"I try not to lie to you guys that much," he added, looking into the media gathering. "There's times and places when I've lied to you guys, but that wasn't one of them."
Having played for the Oilers, Scrivens said, didn't give him any special insight into their shooters. Nor was he leaning on any so-called book of insider knowledge.
"Everybody can shoot everywhere at any time," the goalie said. "As soon as you start guessing or predicting where they're going to shoot, you're in a lot of trouble. Try to play each shot honestly. It's no different than any shooter.
"A book is your phone numbers to invite people to your wedding, I guess."
To the negative majority, swirling snow outside the Bell Centre on Saturday afternoon suggested that nuclear winter indeed had arrived, the end of the world as Canadiens fans knew it.
And then Gallagher's tip put the home team up 1-0; it became 2-0 on Eller's sweet shot.
This was the front end of the Canadiens' 25th annual Super Bowl weekend, the first of two matinee games heavily populated by kids whose interests are at least equally rooted in hot dogs, the scoreboard, arena noise and the mascot Youppi! as they are the product on the ice.

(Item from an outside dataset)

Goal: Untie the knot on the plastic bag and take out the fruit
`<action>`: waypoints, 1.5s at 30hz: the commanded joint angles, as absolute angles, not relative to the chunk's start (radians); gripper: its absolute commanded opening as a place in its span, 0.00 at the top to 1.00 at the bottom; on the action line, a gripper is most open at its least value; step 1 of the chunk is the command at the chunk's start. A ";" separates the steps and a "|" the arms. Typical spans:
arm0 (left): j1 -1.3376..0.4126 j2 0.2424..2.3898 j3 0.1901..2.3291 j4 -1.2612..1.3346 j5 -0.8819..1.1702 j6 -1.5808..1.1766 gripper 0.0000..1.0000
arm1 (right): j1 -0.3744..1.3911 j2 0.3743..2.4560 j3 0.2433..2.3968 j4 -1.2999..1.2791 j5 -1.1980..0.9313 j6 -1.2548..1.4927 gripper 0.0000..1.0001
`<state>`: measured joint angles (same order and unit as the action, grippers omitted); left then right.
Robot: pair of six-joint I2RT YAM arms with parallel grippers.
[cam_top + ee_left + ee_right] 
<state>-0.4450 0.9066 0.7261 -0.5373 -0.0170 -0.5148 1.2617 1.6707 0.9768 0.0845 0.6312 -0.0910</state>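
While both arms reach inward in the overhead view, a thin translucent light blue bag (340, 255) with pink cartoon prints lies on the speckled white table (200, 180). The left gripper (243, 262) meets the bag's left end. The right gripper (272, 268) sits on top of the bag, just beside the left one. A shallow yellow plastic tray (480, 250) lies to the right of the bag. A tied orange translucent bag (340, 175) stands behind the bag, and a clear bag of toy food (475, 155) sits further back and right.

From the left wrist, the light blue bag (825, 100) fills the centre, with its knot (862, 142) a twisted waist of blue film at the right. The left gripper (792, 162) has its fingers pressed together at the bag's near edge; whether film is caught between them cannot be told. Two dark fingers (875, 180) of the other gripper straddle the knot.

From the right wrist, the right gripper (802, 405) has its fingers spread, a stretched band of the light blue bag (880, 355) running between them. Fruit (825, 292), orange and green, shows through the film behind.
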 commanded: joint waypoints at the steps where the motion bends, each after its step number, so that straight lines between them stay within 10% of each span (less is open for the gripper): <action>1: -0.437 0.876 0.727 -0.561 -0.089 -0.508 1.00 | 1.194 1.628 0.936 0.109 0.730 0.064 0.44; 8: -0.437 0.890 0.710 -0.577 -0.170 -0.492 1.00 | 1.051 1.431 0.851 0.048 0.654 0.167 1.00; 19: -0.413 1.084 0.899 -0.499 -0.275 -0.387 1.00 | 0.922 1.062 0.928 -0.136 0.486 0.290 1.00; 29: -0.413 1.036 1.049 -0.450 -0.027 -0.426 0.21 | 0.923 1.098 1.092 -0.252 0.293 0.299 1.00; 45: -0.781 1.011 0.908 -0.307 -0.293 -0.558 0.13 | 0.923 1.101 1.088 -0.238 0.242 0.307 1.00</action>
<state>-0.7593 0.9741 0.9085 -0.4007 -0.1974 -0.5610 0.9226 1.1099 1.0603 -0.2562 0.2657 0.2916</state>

It was the grown-ups who, after 20 minutes of play, were awaiting the Canadiens' inevitable broken axle and at least one wheel snapping off, rolling with a wobble into a ditch.
Instead, Montreal added two more in the second period, off the sticks of Plekanec, then P.K. Subban. Defenseman Tom Gilbert finished off the scoring midway through the third after Pouliot had made it 4-1.
There wasn't necessarily an early-career Sidney Crosby buzz in the arena on this afternoon, but the first game on Montreal ice for Oilers phenom Connor McDavid quickened the pulse of fans a little.